- Activity: Find the number of lines in these records where the word "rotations" appears. Reply with that number and nothing more.

- Raw data:
____

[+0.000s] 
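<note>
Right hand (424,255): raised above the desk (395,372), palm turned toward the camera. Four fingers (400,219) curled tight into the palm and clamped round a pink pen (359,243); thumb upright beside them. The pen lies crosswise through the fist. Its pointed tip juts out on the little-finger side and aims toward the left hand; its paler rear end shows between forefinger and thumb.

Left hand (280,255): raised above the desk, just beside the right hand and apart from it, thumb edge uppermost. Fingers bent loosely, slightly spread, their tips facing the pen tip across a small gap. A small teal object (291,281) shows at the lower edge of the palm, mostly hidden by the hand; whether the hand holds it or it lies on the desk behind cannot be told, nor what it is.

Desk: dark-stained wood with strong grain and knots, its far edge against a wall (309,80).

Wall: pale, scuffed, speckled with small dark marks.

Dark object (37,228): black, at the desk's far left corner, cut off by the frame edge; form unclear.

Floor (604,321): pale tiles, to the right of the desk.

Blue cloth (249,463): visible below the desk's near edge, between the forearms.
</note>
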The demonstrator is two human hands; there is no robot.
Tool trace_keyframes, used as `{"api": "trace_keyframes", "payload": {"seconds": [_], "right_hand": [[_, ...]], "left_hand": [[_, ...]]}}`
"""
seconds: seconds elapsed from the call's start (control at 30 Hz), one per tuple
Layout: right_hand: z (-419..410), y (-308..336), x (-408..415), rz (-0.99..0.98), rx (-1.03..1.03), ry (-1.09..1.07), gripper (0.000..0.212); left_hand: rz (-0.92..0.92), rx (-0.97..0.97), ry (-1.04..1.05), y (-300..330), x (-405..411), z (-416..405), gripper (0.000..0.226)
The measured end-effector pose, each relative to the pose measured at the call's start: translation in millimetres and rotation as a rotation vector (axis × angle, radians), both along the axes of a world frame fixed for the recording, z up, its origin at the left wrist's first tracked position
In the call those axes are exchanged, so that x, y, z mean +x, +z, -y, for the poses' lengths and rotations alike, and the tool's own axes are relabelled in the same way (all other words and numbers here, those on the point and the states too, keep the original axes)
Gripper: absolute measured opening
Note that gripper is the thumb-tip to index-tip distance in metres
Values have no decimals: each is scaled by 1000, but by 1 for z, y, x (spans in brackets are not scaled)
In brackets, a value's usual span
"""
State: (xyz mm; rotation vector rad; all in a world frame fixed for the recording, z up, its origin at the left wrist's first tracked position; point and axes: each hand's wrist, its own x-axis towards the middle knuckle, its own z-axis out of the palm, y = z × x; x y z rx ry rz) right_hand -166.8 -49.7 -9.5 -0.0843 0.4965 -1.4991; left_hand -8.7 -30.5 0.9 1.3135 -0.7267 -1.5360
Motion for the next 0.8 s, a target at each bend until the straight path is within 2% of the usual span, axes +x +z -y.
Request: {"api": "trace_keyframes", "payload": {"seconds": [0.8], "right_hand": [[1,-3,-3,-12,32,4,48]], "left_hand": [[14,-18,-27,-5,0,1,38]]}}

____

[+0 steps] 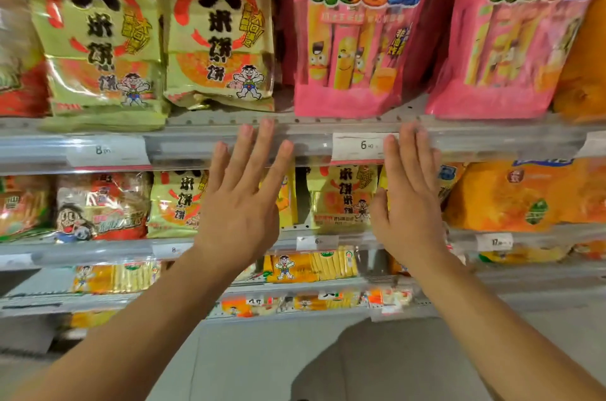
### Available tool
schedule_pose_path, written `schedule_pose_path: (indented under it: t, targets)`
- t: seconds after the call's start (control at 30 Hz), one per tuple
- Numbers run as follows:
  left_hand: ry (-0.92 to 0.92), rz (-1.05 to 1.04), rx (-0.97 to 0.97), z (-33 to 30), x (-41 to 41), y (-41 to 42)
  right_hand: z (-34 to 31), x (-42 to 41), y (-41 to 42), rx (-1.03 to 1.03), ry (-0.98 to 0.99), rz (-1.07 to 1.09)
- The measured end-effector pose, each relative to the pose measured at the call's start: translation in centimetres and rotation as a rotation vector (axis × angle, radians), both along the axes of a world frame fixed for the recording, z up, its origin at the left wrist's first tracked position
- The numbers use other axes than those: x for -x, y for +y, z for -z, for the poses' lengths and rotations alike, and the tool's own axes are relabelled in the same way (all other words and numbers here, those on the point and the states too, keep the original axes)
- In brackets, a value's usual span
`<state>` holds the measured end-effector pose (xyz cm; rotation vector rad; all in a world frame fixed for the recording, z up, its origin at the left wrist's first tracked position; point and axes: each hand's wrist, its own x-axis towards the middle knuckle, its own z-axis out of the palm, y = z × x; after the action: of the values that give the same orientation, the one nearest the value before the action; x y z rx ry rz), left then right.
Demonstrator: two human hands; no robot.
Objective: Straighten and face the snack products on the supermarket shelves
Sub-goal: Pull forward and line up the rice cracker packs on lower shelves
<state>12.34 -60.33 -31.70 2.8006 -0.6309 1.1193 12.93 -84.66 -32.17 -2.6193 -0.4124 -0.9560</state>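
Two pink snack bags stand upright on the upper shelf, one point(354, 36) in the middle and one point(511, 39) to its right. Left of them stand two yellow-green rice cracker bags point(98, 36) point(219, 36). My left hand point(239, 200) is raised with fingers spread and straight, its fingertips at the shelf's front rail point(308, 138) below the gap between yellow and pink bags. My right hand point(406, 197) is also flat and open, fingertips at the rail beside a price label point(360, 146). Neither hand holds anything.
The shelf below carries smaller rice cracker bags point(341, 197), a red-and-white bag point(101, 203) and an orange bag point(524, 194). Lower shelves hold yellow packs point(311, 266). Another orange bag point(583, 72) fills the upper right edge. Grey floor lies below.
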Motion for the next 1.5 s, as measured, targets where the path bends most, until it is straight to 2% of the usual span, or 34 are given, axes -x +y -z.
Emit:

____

- Output for this task: 2